A few weeks ago I finished my two month surgery rotation. As with much of this year, and more so with this rotation that consumed more time and energy than any other, I felt the need for catch-up, a need never fulfilled because of the constant forward momentum that is med school. I don't think I'll ever do reflection full justice; it's gotten to be too hard to even just describe. I think a lot will be lost in time and memory, but so it goes. I keep saving it up for later, later; at the very least, next year I will put aside blocks of time for this later. It's my main consolation during this time, a time when as much as I want to put everything I'm experiencing down, I also just want to experience. Which is one of several things surgery taught me to do better.
Surgery seemed to me a lesson in survival--not just in the sense of getting through, but of gaining strength. On a concrete level, I learned to pay better attention to my body's basic needs. Eat at any chance, eat two breakfasts (when you first wake up at four in the morning, and then at the normal breakfast hour). Before a long surgery, hydrate and use the restroom. Running on graham crackers, peanut butter, and apple juice (consumed at each and every break) made me strangely aware of pockets of emptiness inside me and how they fill up.
Standing for most of the day also motivates movement. It was on surgery that I went from running a few times a week to every day. You'd think that you'd be too tired after a fourteen hour day in the hospital, but it was actually the one thing that gave me energy at the end of the day. I tried variations of running longer and faster, and everything felt good. It wasn't just counteracting physical stillness; it was battling the sense of having spent most of the day doing very little. No matter how it ends, time spent running is time well spent, and there is an individual sense of having done something. There's no particular goal other than to do it, which I could also say about days of work, but in this case it's solely my decision telling my legs what to do. Besides broadening things that were comfortable for me, I found it useful to try new things (squash, rock climbing), none of which I'm good at, but the topic of how I'm not good at most of the things I enjoy is for another time. The rigidity of schedule forced me to flex other parts of life, and being mindful relieves some of the sting of the numbness I slipped into during long hours of watching, not really seeing.
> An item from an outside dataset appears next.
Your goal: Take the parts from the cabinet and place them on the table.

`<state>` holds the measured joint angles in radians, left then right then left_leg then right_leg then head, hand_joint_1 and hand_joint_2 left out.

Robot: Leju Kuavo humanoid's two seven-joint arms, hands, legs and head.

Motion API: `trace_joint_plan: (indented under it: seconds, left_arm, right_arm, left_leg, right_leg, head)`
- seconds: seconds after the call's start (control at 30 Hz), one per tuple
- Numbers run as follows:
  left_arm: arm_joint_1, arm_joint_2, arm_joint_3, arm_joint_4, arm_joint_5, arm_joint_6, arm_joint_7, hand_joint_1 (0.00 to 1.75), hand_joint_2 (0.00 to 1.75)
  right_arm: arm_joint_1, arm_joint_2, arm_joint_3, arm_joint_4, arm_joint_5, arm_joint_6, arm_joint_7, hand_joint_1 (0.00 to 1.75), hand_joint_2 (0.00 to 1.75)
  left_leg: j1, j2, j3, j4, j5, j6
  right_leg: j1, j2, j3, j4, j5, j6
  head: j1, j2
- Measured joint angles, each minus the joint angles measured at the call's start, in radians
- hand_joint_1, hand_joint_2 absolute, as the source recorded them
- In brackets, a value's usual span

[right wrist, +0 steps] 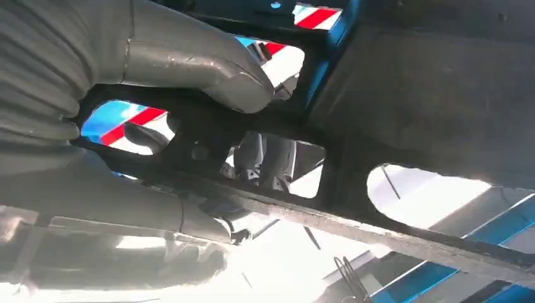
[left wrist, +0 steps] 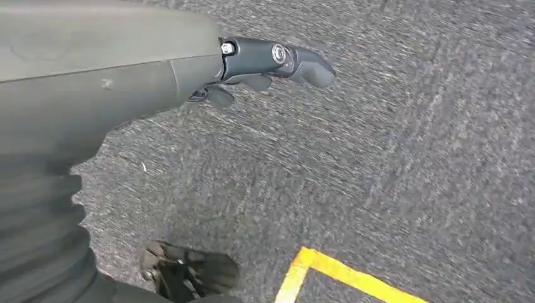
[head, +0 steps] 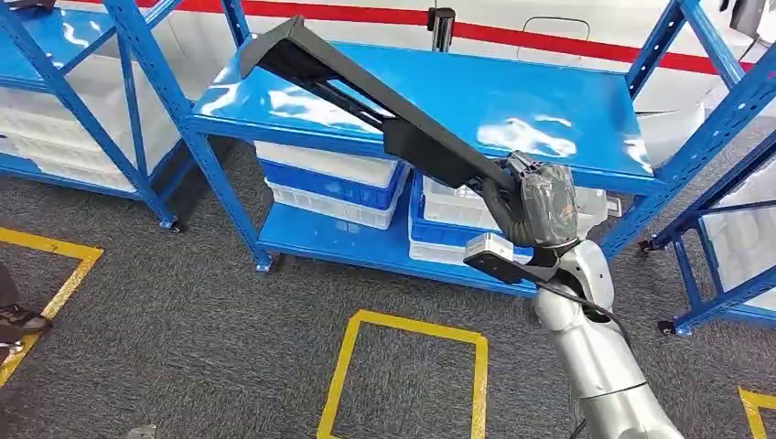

Despite this complaint, it jars me to think of how much there is to feel and say as a result of my surgery rotation. Because there were substantial things to see, and besides building up some inner muscle in fighting for life outside the operating room, I found myself with much admiration and respect for the strength of people. As usual it's beyond me to articulate in this venue, and is something I'm saving. Briefly, I think that transplant surgery (the most exhausting, and best, part of my rotation) sets much of the tone for what seeing organs can do for a person. Transplant surgery, which deserves many writings, was an amazing thing to see--to see people give to and receive from one another, with natural humility and generosity. To see the liver charred black as it's cut and burned, so that it can be given away, renders more sharply the outlines of what it means to donate. To feel the liver in a new body grow from cold to hot in your hands, as foreign blood warms it, made the idea of a gift something to carry and hold. A mother to her daughter, a young aunt to her nephew suddenly inexplicably ill, a fiance to his fiance. They seem like easy enough decisions, but they're not simply decisions in concept. They are procedures felt with scared tears preceding, and recoveries borne with tangible changes after.